> DATA EXTRACT:

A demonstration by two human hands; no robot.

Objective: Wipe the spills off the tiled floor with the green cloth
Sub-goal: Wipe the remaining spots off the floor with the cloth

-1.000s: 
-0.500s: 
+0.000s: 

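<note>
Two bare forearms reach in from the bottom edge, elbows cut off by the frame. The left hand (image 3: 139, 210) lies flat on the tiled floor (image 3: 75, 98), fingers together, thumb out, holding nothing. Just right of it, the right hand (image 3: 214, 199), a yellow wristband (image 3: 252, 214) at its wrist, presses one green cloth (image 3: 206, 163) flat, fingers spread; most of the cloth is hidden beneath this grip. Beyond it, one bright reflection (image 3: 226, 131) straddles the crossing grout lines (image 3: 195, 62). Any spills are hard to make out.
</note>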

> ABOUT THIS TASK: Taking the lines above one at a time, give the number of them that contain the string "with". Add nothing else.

> RESPONSE: 2